WHAT YOU WILL DO — Beneath this instruction is a listing. Transcribe from it only the stretch from the line with "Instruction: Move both" through the line with "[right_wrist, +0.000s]", both end lines included, exactly as written.

PROVIDED RECORDS —
□ □ □ □ □ □ □

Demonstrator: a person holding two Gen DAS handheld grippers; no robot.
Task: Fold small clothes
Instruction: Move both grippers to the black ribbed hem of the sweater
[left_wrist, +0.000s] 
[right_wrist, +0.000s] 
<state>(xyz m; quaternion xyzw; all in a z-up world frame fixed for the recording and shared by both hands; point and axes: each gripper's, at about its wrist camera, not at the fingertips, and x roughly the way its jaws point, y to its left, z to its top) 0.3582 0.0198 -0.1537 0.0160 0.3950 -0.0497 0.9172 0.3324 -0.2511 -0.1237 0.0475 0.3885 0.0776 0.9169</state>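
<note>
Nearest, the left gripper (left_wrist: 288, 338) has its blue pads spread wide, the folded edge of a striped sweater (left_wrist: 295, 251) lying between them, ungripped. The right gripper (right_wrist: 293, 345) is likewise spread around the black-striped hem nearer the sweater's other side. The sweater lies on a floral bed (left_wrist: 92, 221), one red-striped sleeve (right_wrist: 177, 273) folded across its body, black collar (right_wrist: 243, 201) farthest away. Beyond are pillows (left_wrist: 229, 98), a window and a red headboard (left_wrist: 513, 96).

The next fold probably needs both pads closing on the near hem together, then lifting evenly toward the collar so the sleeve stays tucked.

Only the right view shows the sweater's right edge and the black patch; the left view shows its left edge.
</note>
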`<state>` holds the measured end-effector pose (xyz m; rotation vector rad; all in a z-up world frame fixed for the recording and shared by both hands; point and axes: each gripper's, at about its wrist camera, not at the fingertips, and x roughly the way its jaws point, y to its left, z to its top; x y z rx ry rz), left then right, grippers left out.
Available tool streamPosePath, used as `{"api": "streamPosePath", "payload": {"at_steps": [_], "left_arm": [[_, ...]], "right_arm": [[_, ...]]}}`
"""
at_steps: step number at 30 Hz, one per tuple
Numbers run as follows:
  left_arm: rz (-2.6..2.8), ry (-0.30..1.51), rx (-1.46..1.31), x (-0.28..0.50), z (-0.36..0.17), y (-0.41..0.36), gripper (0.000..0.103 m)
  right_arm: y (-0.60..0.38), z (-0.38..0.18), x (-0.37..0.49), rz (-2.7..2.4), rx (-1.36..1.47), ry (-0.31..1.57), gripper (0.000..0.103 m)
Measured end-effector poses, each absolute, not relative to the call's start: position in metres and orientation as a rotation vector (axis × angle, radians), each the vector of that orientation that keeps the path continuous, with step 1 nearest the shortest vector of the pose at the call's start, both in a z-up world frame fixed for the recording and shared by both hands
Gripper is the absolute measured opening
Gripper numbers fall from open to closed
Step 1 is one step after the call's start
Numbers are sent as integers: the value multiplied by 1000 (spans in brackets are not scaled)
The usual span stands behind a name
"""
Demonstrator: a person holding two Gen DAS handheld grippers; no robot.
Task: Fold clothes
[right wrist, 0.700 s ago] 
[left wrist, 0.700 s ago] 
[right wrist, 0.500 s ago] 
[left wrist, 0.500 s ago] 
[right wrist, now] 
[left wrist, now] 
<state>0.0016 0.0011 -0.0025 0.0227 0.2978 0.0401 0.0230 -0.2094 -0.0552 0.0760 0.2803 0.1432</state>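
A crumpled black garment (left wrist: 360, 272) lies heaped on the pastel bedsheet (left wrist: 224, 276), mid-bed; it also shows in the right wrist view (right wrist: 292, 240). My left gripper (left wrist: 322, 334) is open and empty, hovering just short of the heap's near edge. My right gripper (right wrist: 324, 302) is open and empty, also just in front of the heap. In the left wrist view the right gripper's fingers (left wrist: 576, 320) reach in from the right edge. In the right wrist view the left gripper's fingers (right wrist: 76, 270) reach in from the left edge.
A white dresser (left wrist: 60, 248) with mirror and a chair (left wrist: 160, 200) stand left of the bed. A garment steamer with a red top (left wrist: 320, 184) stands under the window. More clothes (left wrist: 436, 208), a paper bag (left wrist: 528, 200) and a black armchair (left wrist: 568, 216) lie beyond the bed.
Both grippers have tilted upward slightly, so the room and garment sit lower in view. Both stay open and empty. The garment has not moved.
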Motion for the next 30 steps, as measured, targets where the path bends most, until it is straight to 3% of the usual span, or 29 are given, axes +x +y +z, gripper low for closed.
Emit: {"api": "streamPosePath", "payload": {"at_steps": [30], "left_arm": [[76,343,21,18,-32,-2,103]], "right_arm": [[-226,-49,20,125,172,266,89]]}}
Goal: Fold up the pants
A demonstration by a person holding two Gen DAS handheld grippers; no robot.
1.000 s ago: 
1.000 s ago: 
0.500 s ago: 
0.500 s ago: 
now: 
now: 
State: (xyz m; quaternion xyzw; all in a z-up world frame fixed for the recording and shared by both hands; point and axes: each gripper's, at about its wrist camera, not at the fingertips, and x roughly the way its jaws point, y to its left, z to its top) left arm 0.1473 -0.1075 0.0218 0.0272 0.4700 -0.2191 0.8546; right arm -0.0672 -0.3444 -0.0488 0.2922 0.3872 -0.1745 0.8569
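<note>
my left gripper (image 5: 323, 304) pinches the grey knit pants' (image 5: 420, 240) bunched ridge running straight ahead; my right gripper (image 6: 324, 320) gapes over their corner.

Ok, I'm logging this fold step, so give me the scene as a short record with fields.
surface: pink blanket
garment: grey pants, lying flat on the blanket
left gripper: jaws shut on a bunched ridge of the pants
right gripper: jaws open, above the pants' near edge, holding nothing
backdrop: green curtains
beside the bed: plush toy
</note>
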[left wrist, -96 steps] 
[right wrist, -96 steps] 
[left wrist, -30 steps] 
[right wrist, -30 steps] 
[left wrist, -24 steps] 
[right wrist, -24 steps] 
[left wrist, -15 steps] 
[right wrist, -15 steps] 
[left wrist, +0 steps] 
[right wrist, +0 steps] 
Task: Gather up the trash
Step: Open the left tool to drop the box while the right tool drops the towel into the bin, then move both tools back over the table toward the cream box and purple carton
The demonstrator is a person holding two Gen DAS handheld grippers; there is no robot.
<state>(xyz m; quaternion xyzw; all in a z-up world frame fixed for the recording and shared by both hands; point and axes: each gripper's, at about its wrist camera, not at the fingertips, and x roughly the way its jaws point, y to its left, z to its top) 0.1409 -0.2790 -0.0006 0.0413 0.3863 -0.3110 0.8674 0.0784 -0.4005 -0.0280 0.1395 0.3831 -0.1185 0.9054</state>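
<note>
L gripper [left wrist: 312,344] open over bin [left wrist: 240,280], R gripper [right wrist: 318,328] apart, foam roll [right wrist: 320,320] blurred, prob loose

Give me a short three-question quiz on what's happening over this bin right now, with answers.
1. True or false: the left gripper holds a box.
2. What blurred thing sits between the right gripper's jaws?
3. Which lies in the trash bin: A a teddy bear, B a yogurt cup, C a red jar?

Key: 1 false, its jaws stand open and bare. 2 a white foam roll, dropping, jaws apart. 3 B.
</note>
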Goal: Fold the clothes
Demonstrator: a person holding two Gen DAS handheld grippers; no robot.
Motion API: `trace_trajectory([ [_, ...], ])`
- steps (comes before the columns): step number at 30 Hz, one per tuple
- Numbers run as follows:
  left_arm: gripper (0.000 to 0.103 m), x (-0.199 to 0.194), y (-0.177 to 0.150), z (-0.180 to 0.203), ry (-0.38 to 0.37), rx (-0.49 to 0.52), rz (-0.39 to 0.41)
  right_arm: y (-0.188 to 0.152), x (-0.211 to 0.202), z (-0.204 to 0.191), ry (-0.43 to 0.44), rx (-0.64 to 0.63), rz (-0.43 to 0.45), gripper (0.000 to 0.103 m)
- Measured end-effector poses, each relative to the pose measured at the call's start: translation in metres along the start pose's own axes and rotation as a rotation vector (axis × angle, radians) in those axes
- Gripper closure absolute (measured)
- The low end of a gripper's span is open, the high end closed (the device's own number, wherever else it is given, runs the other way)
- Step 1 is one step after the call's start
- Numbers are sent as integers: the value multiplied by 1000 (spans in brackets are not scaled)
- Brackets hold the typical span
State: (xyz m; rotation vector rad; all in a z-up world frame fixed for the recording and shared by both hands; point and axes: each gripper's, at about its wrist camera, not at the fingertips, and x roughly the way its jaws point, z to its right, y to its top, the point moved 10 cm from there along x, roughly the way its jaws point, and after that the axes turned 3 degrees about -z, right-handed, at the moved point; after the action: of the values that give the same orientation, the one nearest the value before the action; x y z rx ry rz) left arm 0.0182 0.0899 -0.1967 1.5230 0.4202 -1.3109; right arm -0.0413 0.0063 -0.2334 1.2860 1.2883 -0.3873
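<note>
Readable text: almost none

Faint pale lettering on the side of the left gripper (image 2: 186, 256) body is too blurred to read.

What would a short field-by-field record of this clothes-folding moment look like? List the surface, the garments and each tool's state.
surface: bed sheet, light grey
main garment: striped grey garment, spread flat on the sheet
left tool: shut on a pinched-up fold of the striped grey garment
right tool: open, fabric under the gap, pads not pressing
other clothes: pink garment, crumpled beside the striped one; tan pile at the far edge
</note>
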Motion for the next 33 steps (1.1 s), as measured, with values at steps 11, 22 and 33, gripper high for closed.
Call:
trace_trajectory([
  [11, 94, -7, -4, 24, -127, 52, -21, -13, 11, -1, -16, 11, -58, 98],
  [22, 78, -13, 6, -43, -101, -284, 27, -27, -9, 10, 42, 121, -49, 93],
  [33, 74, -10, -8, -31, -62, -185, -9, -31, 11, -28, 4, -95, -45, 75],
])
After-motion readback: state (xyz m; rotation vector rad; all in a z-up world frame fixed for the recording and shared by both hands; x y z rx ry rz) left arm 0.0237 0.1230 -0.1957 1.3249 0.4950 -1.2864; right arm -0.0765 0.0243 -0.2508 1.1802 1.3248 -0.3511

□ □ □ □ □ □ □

RESPONSE TO THE EXERCISE —
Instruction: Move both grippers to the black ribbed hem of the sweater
[left_wrist, +0.000s] 
[right_wrist, +0.000s] 

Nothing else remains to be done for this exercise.